He has achieved success
who has lived well,
laughed often, and loved much;

who has enjoyed the trust of
pure women,

the respect of intelligent men and
the love of little children;

who has filled his niche and accomplished his task;

who has left the world better than he found it
whether by an improved poppy,
a perfect poem or a rescued soul;

who has never lacked appreciation of Earth’s beauty
or failed to express it;

who has always looked for the best in others and
given them the best he had;

whose life was an inspiration;
whose memory a benediction.

~ 1904 Bessie Anderson Stanley

According to  Bethanne Larson, Bessie Anderson Stanley’s great-grandaughter:

Success was written as the winning entry in a contest run by Brown Book Magazine in 1904. Bessie won a cash prize of $250 which paid off the mortgage on the house, among other things. It was included in Bartlett’s Book of Quotations for decades, and if you can find an old edition from the 30’s or 40’s, it should be in there. They dropped it, I think in the 60’s, but I don’t know why.
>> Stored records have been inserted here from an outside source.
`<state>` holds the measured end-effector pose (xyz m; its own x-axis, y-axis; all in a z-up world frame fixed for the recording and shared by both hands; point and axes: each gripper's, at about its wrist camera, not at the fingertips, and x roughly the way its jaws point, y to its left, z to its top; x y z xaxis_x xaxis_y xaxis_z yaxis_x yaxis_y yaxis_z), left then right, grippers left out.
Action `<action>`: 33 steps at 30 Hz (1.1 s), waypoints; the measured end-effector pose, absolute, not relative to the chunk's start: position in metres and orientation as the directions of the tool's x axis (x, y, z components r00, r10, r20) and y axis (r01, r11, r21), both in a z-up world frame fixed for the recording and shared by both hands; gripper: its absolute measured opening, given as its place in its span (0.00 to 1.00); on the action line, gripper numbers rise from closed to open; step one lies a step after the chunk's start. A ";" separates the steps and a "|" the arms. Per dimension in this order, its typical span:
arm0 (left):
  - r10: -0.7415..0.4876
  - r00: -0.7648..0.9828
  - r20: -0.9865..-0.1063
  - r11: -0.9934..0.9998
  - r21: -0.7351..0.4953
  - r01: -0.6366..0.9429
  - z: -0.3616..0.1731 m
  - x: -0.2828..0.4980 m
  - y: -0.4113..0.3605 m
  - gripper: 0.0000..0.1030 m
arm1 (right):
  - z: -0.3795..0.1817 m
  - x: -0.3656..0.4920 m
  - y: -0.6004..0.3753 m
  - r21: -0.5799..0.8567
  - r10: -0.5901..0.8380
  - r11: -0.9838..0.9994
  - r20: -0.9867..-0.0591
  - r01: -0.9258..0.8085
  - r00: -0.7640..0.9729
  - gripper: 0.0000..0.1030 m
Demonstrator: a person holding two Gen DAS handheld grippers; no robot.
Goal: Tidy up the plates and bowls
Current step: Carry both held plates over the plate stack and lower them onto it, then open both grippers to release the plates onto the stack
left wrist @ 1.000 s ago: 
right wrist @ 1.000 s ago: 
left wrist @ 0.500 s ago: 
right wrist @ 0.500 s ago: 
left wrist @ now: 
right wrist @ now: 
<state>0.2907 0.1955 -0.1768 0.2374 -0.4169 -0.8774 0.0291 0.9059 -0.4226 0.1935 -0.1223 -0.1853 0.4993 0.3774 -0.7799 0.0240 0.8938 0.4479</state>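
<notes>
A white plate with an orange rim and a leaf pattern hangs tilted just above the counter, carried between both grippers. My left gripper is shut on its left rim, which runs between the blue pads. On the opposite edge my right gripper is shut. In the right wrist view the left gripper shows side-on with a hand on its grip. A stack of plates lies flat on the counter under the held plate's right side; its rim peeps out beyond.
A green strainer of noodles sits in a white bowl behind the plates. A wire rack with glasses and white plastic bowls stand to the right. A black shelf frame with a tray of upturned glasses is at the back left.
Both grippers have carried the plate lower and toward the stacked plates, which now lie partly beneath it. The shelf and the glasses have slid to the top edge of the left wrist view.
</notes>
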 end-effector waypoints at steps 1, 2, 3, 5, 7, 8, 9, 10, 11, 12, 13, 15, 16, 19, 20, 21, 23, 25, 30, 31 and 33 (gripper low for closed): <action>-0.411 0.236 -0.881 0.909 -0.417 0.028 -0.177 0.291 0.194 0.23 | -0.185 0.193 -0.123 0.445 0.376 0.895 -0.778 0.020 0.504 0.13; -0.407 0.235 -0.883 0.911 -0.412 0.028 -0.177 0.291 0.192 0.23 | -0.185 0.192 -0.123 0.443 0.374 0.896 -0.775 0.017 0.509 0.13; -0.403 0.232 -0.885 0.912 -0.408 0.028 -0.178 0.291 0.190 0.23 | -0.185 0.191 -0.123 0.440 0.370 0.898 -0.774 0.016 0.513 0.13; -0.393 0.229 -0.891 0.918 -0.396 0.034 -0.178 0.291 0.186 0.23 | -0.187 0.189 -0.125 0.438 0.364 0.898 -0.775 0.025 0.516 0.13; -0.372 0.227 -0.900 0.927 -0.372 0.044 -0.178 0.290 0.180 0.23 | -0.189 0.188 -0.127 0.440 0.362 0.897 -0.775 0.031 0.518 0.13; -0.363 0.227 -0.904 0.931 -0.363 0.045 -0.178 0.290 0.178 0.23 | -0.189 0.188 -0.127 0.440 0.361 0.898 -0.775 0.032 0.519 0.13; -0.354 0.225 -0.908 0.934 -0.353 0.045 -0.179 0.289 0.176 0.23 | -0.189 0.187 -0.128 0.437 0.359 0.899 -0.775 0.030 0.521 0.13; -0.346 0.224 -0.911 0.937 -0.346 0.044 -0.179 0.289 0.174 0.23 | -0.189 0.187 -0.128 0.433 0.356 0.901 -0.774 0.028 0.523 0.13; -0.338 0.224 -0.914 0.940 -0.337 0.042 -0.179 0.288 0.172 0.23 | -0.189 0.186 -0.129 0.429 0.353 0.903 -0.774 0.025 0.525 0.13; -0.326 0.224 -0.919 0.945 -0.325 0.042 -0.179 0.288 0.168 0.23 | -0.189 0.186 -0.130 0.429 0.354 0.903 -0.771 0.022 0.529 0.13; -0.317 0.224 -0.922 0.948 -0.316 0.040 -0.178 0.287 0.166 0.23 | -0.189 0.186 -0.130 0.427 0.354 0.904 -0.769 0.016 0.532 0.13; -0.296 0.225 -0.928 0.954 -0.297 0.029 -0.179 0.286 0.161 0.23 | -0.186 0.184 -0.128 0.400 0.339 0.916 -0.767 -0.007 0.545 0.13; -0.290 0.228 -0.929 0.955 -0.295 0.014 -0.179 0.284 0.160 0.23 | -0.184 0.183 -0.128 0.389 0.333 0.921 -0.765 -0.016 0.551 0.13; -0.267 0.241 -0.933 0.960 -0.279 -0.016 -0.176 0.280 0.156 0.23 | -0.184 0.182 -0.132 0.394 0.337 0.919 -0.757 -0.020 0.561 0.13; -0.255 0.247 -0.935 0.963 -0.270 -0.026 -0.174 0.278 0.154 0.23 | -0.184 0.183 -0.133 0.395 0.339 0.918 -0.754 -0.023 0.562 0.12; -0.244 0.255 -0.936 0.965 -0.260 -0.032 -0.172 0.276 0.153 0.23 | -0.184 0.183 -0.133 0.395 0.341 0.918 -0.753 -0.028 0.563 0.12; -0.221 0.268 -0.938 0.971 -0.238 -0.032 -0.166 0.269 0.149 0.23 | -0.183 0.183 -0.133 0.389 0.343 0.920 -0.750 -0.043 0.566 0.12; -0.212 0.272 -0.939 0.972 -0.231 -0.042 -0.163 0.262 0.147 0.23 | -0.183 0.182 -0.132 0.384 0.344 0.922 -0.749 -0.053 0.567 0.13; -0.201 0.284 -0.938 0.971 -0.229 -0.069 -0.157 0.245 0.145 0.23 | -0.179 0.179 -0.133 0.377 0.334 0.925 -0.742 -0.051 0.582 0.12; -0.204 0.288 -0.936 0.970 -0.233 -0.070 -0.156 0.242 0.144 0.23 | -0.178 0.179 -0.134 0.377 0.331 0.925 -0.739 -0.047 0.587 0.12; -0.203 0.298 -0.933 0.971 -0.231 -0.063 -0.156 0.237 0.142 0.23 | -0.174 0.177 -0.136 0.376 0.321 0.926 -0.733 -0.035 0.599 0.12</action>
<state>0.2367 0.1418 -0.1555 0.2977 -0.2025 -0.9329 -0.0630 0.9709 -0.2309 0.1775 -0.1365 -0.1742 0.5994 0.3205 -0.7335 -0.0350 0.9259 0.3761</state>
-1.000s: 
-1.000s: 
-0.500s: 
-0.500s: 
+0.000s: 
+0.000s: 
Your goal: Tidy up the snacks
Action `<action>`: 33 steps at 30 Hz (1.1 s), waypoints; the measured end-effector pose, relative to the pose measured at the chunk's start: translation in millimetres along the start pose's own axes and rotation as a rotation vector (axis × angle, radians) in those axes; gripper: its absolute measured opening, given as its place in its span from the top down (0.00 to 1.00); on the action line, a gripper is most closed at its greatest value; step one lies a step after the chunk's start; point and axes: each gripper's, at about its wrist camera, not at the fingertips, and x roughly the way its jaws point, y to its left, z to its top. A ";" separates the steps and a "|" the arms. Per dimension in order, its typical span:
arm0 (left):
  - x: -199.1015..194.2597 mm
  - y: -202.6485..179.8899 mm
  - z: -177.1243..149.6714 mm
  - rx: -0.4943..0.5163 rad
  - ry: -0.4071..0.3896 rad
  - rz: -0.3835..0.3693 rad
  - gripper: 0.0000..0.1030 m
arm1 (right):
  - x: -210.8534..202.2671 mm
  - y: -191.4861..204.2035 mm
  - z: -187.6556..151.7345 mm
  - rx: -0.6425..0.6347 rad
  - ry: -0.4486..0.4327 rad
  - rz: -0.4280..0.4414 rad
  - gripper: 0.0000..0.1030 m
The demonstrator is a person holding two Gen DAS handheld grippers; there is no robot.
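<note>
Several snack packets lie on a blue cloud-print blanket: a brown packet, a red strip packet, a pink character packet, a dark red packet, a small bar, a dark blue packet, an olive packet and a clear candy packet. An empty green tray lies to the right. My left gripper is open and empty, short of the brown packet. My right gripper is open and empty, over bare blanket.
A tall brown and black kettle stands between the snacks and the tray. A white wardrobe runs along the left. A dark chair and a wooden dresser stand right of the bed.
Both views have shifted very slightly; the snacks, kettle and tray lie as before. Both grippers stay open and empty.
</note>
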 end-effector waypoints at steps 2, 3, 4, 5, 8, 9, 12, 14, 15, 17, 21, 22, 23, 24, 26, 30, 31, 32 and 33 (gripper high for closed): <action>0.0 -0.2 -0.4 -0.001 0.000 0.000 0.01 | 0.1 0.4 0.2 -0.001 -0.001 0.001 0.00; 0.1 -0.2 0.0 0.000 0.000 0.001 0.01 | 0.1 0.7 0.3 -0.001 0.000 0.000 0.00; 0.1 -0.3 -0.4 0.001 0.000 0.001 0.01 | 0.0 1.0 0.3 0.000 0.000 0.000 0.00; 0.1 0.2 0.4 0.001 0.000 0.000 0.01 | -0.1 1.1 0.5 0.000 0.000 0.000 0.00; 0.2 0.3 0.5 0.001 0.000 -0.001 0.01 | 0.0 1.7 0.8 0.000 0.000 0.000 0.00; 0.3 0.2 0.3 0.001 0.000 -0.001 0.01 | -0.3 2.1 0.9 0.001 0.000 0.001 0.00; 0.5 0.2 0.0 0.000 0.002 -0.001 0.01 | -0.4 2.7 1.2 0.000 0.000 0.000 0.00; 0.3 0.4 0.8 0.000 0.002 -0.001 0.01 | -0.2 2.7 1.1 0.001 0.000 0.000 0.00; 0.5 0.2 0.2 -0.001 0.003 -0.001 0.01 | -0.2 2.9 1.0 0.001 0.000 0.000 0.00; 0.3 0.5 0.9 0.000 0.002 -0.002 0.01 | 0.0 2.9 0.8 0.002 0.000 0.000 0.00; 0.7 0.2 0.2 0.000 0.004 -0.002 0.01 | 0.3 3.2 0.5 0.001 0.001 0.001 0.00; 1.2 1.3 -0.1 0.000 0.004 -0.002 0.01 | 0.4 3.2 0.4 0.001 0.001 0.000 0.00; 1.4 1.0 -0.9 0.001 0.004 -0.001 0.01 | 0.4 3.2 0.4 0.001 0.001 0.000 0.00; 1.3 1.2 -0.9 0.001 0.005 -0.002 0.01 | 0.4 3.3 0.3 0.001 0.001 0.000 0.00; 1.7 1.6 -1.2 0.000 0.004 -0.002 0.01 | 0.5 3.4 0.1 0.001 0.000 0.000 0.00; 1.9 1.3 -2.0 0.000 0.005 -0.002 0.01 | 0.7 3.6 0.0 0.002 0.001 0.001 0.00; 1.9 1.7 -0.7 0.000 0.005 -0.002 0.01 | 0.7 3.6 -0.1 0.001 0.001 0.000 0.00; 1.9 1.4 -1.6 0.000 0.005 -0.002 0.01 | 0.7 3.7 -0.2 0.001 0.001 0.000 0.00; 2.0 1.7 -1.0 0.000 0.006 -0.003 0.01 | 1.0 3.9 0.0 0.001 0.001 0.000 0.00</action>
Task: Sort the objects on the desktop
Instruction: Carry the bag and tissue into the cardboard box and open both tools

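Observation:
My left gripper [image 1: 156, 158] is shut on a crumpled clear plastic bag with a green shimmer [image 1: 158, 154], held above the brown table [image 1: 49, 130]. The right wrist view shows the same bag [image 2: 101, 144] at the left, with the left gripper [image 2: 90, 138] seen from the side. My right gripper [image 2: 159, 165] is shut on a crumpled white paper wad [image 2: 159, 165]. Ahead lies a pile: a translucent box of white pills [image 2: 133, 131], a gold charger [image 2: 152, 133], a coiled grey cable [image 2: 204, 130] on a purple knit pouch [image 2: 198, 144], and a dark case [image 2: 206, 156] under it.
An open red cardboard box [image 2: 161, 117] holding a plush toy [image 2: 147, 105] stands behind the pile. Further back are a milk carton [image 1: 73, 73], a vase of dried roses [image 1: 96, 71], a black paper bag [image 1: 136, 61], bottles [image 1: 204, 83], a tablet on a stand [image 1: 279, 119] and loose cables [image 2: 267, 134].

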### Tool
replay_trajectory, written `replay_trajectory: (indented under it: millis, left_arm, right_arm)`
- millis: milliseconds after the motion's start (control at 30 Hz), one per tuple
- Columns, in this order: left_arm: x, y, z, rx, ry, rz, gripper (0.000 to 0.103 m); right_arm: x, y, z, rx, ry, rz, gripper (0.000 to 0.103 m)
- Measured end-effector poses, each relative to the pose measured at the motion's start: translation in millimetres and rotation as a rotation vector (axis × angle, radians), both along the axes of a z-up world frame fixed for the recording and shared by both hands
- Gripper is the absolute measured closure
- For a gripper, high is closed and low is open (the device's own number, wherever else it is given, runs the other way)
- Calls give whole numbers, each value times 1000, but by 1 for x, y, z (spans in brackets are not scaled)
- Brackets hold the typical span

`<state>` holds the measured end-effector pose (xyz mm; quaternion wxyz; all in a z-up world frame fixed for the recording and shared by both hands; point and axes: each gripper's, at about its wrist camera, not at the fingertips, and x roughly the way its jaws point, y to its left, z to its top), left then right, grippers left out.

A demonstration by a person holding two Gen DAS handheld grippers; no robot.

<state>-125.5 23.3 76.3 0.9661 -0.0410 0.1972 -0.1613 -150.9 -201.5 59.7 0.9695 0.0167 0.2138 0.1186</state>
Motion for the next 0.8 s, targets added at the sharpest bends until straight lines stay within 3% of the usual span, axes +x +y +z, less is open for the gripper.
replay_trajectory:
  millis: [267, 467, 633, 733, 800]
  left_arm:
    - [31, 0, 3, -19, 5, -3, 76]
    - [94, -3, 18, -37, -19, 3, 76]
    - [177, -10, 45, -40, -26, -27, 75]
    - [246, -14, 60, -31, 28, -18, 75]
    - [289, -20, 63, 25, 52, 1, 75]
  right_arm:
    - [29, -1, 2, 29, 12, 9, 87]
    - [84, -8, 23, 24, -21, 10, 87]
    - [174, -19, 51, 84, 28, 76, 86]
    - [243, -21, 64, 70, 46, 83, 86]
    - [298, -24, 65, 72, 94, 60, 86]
The family isn’t sure how the poem got mangled and attributed to Emerson, but it was further confused by Ann Landers and her sister Abby. Ann Landers used to (mis)quote it all the time and cite Emerson as the source. My great-uncle Art, a retired federal judge who died last March [2000], and she had a decade-long correspondence as he argued for a public correction. She finally conceded and in her book, The Ann Landers Encyclopedia, prints the whole story.

In the Spring 2000 edition of the Emerson Society Papers is an article “Emerson’s ‘Success’–Actually, It Is Not”, written by Joel Myerson; the following review by another detective in search of the secret of Success:

It’s short but interesting, as Joel Myerson tracks down the 2nd volume of a book called, Heart Throbs, published in 1911, which contains the Stanley quote, and then a few pages later, a piece by Emerson titled, “Good-Bye.” He concludes that “the proximity of Stanley’s work to Emerson’s suggests that someone might have made the initial misattribution by copying Stanley’s work, then returning to seek the author and mistakenly using Emerson’s name from three leaves later; Stanley’s name appears on the third line of a verso page, Emerson’s on the fifth of a verso page, making such an eyeskip possible.” He doesn’t address how Robert Louis Stevenson might have gotten connected with the quote, however.

Regardless of the confusion over the origins of this poem, the message is inspired and timeless. What is your definition of success?